** WHAT NEEDS TO BE DONE **
Work out the number of lines in the listing that include the string "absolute". Reply with that number alone.

** DATASET RECORDS **
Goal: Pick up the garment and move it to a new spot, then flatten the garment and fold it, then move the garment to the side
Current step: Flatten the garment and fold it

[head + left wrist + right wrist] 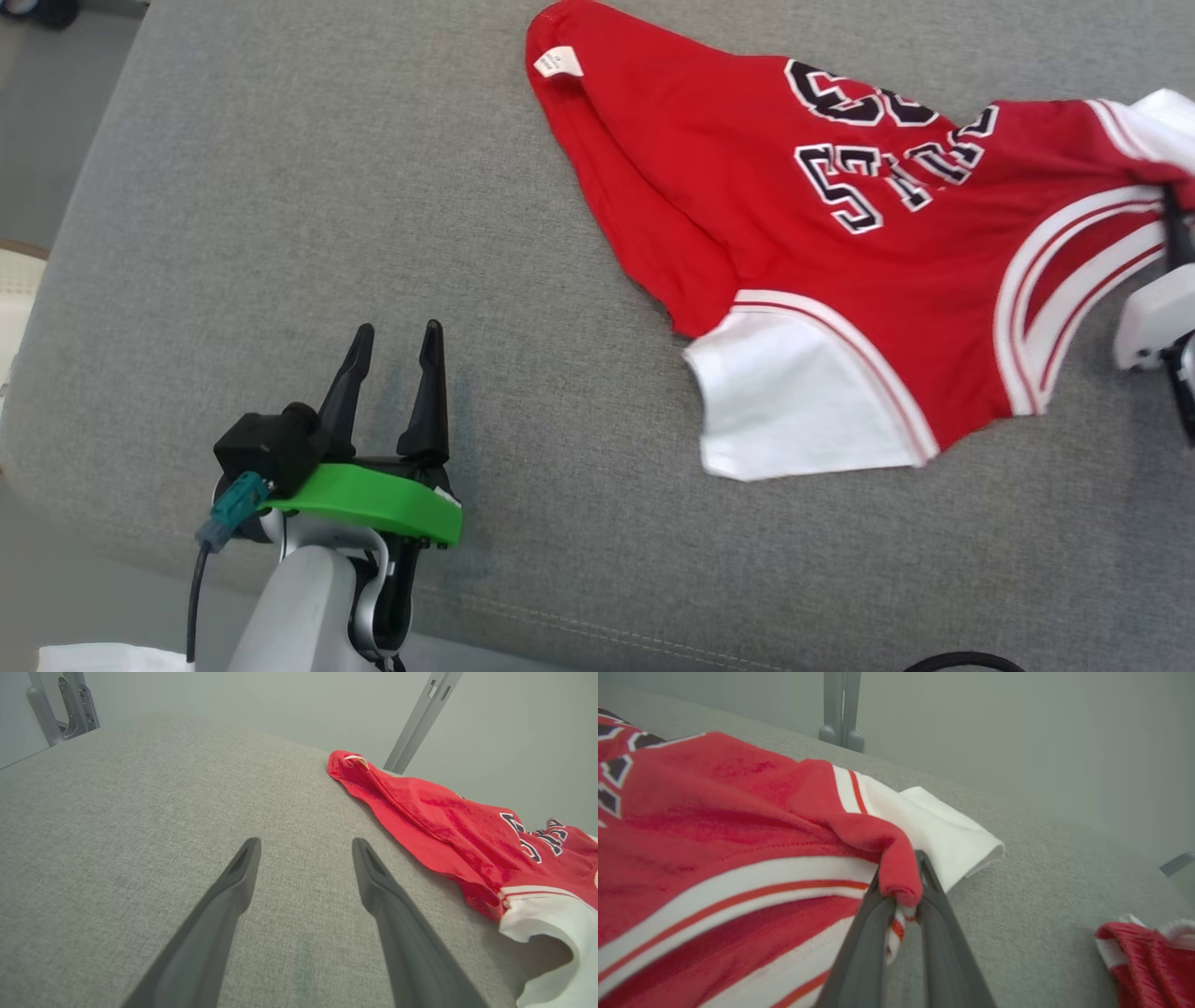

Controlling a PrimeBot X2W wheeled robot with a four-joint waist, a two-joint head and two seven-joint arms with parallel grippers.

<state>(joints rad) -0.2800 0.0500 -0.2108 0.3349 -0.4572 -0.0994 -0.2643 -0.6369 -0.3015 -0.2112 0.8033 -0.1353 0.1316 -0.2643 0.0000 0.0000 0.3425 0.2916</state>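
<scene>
Right hand (900,877) closed on garment (840,280) edge; left hand (397,327) open, well apart.

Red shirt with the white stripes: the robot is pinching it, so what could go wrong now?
The right gripper pinches only a small fold at the edge of the red and white jersey; it might slip out when lifted.
The left gripper stands open, apart from the jersey, so the cloth may hang bunched from one spot.
A second red and white cloth lies near the right gripper; dragging could snag it.
</scene>
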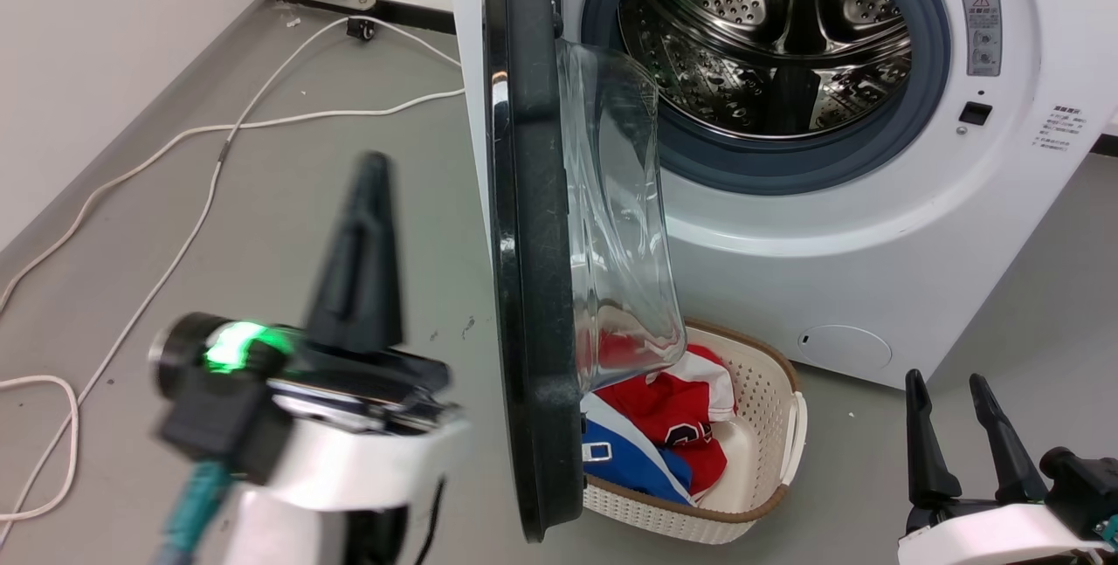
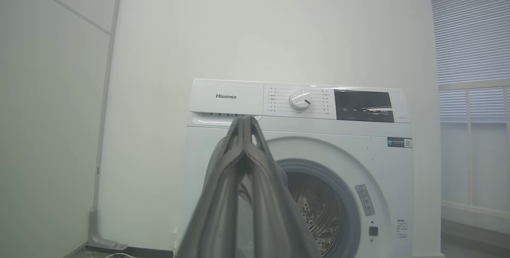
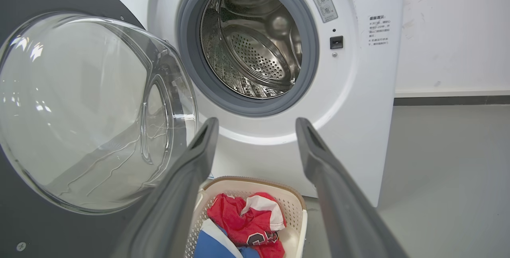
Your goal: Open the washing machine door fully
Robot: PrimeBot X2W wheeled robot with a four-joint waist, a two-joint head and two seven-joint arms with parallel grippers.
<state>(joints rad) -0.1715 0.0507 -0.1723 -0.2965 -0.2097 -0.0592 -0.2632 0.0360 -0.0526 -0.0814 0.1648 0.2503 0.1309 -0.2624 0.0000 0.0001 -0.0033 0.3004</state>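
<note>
We see the washing machine [image 1: 873, 268] standing white on the grey floor [image 1: 262, 224] against a pale wall, its steel drum [image 1: 769, 32] open to us inside the grey rubber ring. The washing machine door [image 1: 524, 285] hangs from the machine's left side and stands swung out towards us, edge-on in the head view, with its black rim to the left and its clear glass bowl bulging right, towards the drum side. Under the door's lower edge, in front of the machine, a cream laundry basket [image 1: 769, 425] sits on the floor, holding red, white and blue clothes [image 1: 664, 408]. Our left hand [image 1: 374, 172] is raised just left of the door's outer face, apart from it; its two fingers are pressed together and hold nothing. Our right hand [image 1: 946, 382] sits low at the right, well clear of the door, with its fingers spread wide and empty, pointing at the machine's front. A white cable [image 1: 210, 198] trails across the floor on the left.
</note>
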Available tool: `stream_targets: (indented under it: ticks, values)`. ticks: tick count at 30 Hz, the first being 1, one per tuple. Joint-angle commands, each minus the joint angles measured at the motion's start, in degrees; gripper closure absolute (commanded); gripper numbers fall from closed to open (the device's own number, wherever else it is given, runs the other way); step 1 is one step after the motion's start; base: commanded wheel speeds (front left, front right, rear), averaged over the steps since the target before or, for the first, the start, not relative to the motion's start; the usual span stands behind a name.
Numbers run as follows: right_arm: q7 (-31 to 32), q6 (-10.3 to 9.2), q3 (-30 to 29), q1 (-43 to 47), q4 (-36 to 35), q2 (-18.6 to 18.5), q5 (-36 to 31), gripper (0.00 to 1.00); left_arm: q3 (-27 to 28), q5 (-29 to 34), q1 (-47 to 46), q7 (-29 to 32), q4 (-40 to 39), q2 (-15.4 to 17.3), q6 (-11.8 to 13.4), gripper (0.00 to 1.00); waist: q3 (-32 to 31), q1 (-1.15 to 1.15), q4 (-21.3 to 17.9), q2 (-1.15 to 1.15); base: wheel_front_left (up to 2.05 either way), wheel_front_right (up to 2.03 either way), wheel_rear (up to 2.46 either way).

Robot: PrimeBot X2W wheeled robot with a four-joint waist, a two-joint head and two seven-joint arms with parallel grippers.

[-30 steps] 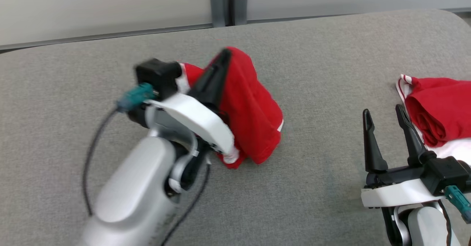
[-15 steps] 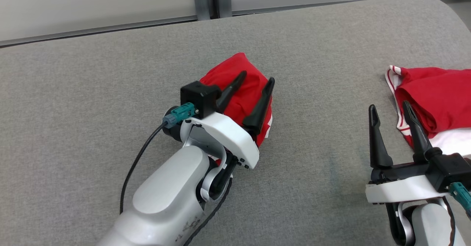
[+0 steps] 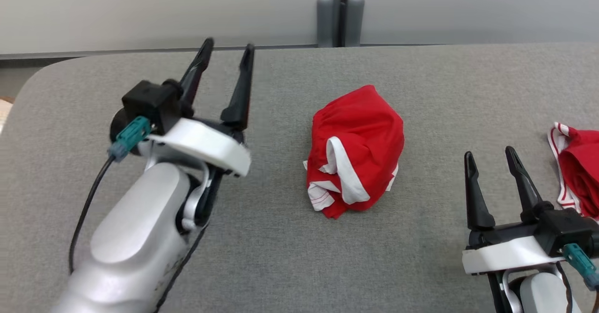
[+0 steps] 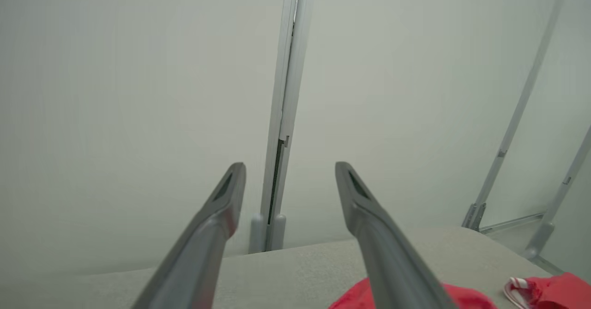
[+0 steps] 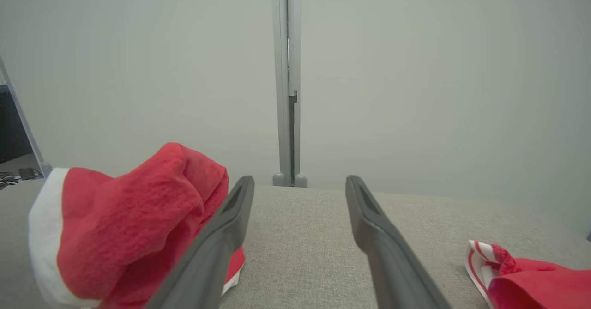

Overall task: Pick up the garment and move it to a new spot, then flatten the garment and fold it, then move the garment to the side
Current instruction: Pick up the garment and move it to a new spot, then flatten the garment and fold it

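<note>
The garment (image 3: pixel 360 135), red with white trim, lies in a crumpled heap on the middle of the grey table (image 3: pixel 281 257), touched by neither gripper. My left gripper (image 3: pixel 229 45) is raised to its left, open and empty, fingers pointing toward the back wall. In the left wrist view the open left gripper (image 4: pixel 290 166) looks over the garment (image 4: pixel 353 299) at the bottom edge. My right gripper (image 3: pixel 488 152) stands open and empty at the lower right. The right wrist view has the garment (image 5: pixel 129 226) left of the open right gripper (image 5: pixel 300 179).
A second red garment with striped white trim (image 3: pixel 580 172) lies at the table's right edge, close to my right gripper, and also appears as a red heap (image 5: pixel 521 283) and a red heap (image 4: pixel 554 290). A grey post (image 3: pixel 340 18) stands against the pale wall behind the table.
My left gripper went from shut on the garment to open, let it drop in a heap, and pulled back up and to the left. The head camera has also shifted.
</note>
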Motion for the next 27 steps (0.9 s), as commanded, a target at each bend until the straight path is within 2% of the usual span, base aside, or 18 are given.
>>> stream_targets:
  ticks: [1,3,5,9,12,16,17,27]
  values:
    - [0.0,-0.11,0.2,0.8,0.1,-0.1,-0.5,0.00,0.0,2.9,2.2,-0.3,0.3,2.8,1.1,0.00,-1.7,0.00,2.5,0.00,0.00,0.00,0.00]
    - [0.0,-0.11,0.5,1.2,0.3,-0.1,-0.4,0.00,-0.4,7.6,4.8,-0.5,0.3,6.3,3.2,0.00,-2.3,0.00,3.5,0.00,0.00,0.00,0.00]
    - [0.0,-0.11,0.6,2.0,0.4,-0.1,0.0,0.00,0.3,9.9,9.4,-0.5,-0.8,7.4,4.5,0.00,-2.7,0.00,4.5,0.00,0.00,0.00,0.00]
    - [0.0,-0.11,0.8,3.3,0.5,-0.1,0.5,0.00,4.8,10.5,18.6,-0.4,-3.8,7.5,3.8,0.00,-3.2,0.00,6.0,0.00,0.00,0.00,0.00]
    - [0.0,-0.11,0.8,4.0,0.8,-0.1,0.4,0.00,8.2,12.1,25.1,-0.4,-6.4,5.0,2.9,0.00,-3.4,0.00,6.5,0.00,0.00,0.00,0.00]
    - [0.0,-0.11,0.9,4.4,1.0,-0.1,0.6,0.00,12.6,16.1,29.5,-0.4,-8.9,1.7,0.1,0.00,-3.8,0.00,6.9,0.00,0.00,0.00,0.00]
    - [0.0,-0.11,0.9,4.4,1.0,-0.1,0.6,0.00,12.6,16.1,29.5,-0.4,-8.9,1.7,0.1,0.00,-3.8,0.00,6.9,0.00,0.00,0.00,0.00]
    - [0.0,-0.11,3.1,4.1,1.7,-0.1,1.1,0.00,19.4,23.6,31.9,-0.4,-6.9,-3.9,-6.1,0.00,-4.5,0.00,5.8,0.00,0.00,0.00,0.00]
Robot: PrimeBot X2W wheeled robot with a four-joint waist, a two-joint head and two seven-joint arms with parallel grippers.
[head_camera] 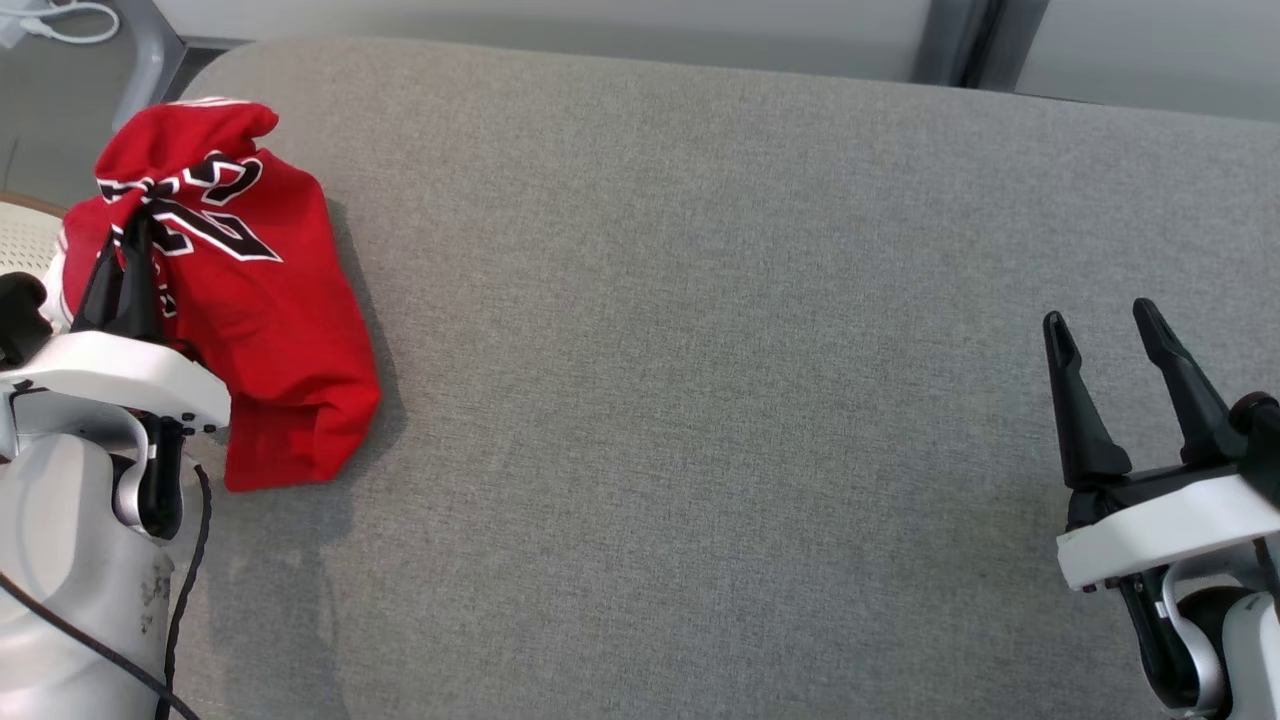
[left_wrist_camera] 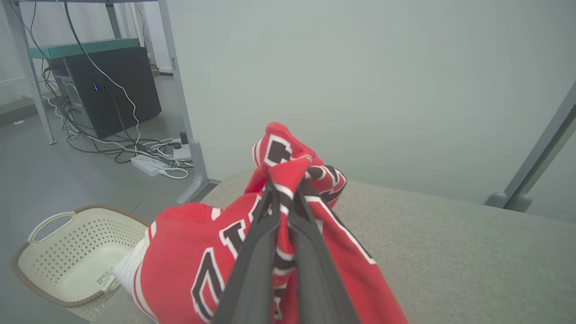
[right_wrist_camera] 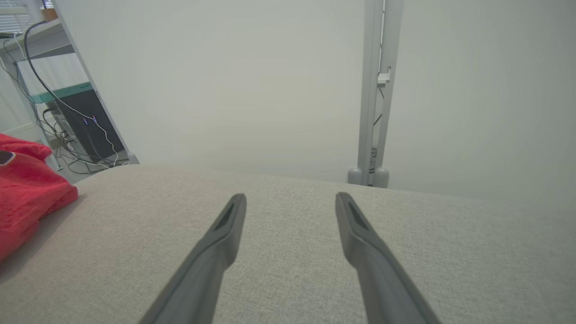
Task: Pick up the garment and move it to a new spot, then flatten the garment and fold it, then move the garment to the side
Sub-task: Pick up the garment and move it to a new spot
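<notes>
Pinching bunched red garment (head_camera: 270, 300) between left jaws, clamped together; right jaws apart, far from garment.

The garment (head_camera: 290, 340) is red with black, white-edged lettering, the table (head_camera: 700, 400) speckled grey, the basket (left_wrist_camera: 85, 236) cream.

- right hand (right_wrist_camera: 290, 197) over grey fabric desk (right_wrist_camera: 472, 252), both dark fingers (right_wrist_camera: 216, 243) spread wide apart
- red garment (right_wrist_camera: 27, 193) bunched on the desk at the left edge, well apart from the hand
- black computer tower (right_wrist_camera: 92, 130) with loose cables (right_wrist_camera: 49, 90) far left, beyond the desk
- grey upright post (right_wrist_camera: 375, 90) against pale wall (right_wrist_camera: 234, 81) behind the desk
</notes>
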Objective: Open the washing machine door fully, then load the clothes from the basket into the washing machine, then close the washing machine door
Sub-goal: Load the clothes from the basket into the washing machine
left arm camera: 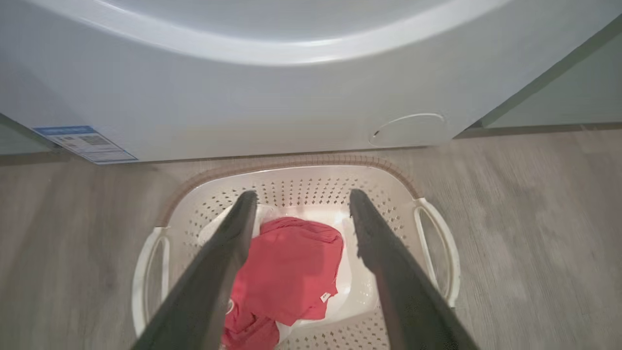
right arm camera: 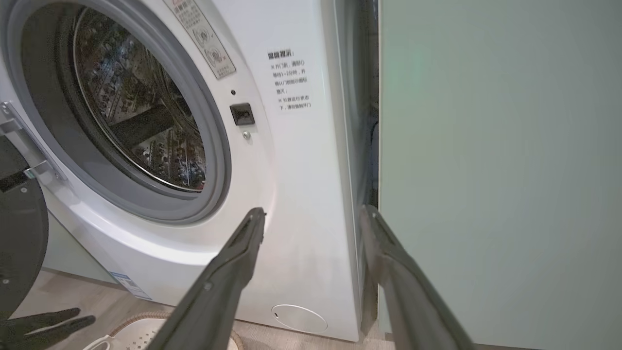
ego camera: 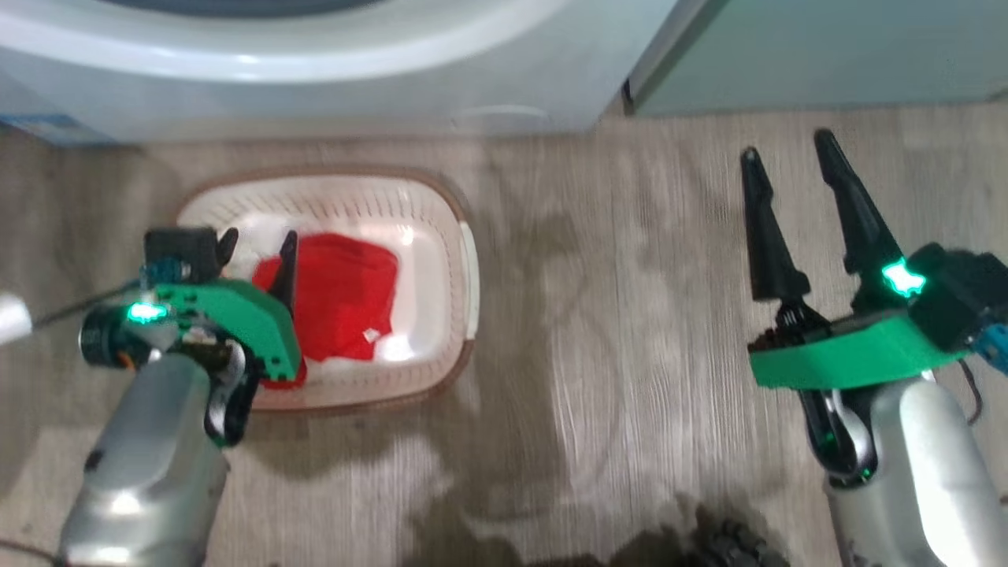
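Note:
The cream basket (ego camera: pixel 441 205) sits on the floor in front of the washing machine (ego camera: pixel 331 87), with the red clothes (ego camera: pixel 342 303) bunched inside. My left gripper (ego camera: pixel 258 240) hangs open over the basket's left part, nothing between its fingers. The left wrist view looks down past the open left gripper (left arm camera: pixel 302 194) at the clothes (left arm camera: pixel 291 272) and the basket (left arm camera: pixel 291 163). My right gripper (ego camera: pixel 786 148) stands open and empty over bare floor at the right. In the right wrist view the right gripper (right arm camera: pixel 312 211) points at the washing machine (right arm camera: pixel 296 194). Its drum (right arm camera: pixel 141 116) is uncovered, and the door (right arm camera: pixel 19 253) is swung out at the left edge.
A pale green cabinet (right arm camera: pixel 500 170) stands close against the machine's right side, also seen at the back right as the cabinet (ego camera: pixel 827 55). The round filter cap (left arm camera: pixel 408 129) and a blue sticker (left arm camera: pixel 85 143) mark the machine's lower front. Wood-look floor (ego camera: pixel 614 315) lies between basket and right arm.

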Controlling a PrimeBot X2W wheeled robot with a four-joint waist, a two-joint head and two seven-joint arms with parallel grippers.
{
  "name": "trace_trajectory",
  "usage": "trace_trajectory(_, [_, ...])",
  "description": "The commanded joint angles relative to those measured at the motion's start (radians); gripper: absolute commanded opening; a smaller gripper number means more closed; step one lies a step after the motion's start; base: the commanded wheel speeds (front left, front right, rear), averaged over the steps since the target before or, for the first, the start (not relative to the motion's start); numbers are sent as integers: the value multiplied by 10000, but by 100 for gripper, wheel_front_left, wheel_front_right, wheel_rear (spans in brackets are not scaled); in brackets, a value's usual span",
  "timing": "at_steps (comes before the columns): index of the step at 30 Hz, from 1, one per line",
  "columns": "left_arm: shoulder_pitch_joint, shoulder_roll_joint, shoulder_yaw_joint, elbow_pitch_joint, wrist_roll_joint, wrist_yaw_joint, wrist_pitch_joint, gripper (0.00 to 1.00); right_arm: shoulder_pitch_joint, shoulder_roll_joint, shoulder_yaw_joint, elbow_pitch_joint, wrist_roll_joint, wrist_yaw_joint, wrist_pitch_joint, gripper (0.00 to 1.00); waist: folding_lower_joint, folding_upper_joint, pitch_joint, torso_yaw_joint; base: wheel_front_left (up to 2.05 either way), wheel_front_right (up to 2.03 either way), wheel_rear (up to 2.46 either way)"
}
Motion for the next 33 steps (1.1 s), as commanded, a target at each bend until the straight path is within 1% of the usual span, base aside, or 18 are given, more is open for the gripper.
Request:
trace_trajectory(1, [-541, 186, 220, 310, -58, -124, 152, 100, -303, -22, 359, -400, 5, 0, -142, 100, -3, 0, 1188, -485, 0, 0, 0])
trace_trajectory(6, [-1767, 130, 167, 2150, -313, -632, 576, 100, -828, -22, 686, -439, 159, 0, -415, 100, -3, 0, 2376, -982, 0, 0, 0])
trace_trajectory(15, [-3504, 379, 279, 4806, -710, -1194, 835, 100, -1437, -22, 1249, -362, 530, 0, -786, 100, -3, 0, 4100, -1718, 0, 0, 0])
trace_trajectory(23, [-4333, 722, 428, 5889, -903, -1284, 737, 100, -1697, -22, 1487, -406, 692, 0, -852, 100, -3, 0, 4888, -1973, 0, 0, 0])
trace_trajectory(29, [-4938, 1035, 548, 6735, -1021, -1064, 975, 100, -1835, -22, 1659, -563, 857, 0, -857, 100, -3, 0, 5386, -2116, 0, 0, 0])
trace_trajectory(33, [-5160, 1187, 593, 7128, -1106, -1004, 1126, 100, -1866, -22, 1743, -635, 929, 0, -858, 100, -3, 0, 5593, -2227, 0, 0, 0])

** REPLY TO THE EXERCISE **
2